El viejo señaló vagamente con la mano un lugar más allá de las casas.
– Fuera de la ciudad.
– Lo suponía…
Hulot tuvo que esforzarse para no cogerlo por el cuello. Esperó pacientemente, aunque la expresión de su rostro aconsejaba a su interlocutor que no tirara demasiado de la cuerda.
– ¿Tiene coche?
– Sí.
– Entonces salga del pueblo siguiendo la circunvalación. En el semáforo doble a la derecha, en dirección a Roquefort. Cuando llegue a una rotonda encontrará, siempre a la derecha, la indicación Les Janots. Por ese camino, a la izquierda, verá enseguida un camino de tierra que pasa por un puente de piedra que atraviesa la vía férrea. Siga por allí, y cuando se bifurque doble a la derecha. El camino termina en La Patience.
– Gracias.
Sin una palabra, el viejo recogió su cesto de frutos de mar y prosiguió su camino.

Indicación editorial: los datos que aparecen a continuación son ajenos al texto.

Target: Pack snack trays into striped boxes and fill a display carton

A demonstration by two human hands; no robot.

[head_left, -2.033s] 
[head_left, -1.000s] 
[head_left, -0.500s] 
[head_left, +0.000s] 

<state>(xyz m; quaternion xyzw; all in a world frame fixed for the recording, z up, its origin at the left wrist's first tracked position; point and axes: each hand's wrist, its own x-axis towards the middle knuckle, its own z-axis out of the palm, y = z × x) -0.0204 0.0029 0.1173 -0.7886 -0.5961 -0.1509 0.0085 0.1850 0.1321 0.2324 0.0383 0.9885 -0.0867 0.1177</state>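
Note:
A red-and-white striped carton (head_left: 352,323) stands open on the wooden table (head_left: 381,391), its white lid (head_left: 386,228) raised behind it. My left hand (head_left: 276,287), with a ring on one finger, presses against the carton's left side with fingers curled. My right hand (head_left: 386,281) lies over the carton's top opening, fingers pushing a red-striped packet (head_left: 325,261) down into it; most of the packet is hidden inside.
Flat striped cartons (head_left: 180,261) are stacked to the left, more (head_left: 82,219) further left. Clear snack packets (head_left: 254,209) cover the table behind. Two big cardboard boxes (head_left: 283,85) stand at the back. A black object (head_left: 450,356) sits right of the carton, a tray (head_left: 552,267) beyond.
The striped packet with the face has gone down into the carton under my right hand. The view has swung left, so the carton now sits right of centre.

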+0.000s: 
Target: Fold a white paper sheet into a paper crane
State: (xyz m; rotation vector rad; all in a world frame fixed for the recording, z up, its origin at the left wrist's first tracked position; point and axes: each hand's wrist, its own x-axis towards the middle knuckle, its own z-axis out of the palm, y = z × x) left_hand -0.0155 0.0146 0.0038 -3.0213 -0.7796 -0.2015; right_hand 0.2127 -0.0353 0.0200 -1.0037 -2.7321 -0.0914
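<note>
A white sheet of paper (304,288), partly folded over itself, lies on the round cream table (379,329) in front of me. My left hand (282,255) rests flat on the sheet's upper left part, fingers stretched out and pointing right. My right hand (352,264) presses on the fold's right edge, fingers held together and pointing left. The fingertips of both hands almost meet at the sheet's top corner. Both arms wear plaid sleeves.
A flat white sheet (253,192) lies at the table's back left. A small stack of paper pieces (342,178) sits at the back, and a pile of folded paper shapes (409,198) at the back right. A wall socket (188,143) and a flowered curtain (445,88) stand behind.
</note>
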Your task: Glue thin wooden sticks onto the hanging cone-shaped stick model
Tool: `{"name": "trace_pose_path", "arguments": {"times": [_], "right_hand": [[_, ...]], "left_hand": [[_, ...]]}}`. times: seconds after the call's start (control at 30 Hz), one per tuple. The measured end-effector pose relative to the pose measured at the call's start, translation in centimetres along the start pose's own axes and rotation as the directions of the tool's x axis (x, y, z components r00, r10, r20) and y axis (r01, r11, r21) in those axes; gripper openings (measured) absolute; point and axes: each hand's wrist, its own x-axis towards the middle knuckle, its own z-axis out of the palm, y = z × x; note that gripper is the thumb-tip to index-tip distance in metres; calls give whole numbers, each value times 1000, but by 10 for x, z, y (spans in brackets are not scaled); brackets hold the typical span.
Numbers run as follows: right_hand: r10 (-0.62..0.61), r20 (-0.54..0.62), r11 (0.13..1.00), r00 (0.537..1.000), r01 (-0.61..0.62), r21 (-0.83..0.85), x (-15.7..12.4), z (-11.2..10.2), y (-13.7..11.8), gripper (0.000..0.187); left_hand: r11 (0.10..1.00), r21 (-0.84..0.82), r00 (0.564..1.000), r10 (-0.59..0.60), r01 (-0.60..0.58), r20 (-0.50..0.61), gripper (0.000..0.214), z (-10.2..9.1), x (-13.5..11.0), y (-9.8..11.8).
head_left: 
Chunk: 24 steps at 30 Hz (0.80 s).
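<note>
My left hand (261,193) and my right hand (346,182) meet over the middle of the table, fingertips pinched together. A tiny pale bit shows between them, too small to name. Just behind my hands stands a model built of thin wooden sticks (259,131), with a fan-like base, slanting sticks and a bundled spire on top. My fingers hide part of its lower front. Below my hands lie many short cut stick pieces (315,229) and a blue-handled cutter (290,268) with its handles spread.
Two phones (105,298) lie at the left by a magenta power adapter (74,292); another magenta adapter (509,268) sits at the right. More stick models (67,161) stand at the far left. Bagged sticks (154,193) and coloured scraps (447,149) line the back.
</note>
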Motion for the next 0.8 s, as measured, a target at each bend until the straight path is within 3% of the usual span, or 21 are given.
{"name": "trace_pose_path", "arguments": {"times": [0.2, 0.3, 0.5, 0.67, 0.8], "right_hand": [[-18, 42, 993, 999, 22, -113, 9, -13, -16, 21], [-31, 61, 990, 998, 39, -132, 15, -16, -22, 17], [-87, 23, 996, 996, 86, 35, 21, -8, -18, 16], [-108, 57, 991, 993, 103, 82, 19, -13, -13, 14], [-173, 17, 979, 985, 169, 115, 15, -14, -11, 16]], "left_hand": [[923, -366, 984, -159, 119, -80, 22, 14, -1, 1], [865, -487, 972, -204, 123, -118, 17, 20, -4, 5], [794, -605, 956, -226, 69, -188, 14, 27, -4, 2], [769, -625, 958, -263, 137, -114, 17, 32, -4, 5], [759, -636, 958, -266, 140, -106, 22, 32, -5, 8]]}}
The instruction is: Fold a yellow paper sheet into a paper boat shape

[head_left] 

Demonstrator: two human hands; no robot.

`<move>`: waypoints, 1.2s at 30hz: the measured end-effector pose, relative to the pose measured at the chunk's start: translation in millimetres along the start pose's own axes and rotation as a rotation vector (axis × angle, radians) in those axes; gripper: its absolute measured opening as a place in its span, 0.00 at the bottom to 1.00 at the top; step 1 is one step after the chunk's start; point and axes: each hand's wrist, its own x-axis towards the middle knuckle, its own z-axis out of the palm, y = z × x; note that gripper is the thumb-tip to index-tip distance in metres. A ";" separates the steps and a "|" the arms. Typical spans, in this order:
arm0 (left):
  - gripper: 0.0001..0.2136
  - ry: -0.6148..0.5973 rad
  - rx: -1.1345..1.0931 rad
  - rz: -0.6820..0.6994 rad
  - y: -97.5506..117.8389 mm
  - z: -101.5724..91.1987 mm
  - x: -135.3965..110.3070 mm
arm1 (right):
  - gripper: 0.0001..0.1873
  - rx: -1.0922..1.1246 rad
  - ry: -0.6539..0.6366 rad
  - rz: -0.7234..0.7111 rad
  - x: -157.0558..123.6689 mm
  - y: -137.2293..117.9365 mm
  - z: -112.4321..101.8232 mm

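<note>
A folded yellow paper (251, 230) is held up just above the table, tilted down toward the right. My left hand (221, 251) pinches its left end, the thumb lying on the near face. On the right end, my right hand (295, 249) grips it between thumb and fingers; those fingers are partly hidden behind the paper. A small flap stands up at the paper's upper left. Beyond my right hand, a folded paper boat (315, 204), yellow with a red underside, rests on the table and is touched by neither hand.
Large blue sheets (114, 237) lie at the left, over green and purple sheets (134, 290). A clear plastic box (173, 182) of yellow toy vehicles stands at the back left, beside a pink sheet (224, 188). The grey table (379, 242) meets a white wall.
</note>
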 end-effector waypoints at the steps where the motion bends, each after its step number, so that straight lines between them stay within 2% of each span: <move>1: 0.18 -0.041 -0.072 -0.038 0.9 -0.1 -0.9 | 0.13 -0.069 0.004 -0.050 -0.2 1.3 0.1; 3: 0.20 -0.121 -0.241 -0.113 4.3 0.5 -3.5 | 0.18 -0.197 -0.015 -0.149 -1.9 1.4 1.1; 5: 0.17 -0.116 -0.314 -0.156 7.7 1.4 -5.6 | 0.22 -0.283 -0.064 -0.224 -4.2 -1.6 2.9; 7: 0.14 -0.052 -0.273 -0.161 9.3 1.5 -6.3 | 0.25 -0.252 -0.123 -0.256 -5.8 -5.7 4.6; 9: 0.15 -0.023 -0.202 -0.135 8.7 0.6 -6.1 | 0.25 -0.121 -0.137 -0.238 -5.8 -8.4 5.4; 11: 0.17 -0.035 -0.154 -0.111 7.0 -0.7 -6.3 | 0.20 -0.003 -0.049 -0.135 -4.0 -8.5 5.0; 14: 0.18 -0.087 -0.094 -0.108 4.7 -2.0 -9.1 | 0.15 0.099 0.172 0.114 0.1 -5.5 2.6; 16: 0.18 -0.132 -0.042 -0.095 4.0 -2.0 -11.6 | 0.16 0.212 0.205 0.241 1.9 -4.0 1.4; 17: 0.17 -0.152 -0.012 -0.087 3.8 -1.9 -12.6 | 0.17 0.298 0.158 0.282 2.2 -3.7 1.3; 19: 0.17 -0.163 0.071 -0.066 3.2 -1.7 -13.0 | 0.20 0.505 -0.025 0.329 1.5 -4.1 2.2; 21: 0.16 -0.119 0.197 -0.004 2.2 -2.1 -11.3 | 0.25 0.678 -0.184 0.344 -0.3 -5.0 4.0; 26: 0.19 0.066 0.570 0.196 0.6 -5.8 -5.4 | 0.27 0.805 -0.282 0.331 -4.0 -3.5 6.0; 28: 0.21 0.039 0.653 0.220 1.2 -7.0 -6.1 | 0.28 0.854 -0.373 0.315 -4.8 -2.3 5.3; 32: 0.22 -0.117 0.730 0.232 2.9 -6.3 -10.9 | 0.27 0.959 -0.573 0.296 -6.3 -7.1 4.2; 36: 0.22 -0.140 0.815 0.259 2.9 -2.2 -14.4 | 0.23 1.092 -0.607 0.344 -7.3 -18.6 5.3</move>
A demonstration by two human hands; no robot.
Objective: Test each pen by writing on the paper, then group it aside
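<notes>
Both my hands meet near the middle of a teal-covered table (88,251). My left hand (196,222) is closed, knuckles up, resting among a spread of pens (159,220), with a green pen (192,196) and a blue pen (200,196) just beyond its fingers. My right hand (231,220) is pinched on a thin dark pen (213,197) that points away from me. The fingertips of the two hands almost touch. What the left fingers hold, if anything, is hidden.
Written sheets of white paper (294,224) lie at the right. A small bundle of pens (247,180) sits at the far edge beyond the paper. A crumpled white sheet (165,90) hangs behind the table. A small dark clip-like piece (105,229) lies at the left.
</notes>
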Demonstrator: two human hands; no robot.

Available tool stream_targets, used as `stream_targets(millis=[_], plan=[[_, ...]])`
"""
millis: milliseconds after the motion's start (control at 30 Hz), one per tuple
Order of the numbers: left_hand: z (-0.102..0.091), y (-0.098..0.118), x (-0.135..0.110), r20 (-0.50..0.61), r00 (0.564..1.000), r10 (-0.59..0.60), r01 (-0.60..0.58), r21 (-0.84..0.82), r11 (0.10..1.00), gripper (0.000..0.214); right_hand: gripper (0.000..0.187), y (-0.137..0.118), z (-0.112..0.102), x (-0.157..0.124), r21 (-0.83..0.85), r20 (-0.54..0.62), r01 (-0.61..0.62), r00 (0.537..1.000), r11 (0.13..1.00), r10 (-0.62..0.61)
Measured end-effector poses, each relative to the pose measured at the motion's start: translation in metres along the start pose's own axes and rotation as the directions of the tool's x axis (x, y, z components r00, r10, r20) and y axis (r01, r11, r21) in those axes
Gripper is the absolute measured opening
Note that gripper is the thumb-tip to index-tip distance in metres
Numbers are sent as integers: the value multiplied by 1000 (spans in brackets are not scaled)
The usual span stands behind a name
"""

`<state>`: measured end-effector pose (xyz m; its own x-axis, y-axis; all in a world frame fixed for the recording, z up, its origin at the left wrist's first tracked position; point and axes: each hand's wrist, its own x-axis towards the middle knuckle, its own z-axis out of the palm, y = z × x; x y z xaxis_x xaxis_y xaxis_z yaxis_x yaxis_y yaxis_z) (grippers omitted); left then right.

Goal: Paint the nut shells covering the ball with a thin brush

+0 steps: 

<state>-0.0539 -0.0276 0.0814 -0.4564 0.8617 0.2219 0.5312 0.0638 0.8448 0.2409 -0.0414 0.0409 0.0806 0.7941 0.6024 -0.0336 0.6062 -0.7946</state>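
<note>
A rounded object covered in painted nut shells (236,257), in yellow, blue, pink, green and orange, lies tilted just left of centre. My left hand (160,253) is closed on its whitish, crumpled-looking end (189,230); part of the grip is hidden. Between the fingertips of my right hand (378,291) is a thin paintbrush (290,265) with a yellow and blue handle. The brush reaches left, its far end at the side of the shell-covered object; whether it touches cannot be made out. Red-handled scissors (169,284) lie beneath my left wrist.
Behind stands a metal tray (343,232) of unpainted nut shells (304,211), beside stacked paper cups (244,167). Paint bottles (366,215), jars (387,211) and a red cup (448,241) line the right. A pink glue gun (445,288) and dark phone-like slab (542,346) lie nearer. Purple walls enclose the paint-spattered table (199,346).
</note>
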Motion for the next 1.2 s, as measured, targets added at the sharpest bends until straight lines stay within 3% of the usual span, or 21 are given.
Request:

Hulot sentía otra vez la emoción de seguir una pista. Subió el callejón a buen paso; cuando llegó al coche, notó que estaba agitado. Siguió las indicaciones del viejo -que, aunque dadas de mala eran precisas- y enfiló por el camino de tierra que subía hacia el macizo rocoso que dominaba Cassis. La vegetación mediterránea, compuesta de alerces y olivos, escondía casi por completo una especie de cañada por donde corrían las vías férreas. Mientras pasaba por el puente de piedra que le había indicado el viejo, un perro de color castaño claro, vagamente parecido a un labrado corrió al lado del Peugeot durante un rato, ladrando. Cuando llegaron a la bifurcación, creyendo probablemente que ya había cumplido con su deber, dejó de perseguirlo y de ladrar y se marchó al trote hacia una granja que había a la izquierda.
Hulot continuó por el camino que subía cada vez más, bordeado por una tupida arboleda que en algunos tramos ocultaba la vista del mar. Las manchas coloridas de las flores habían ido desapareciendo a medida que salía de la ciudad, reemplazadas por el verde de las coniferas y los arbustos y el perfume penetrante del sotobosque mezclado con el olor del mar.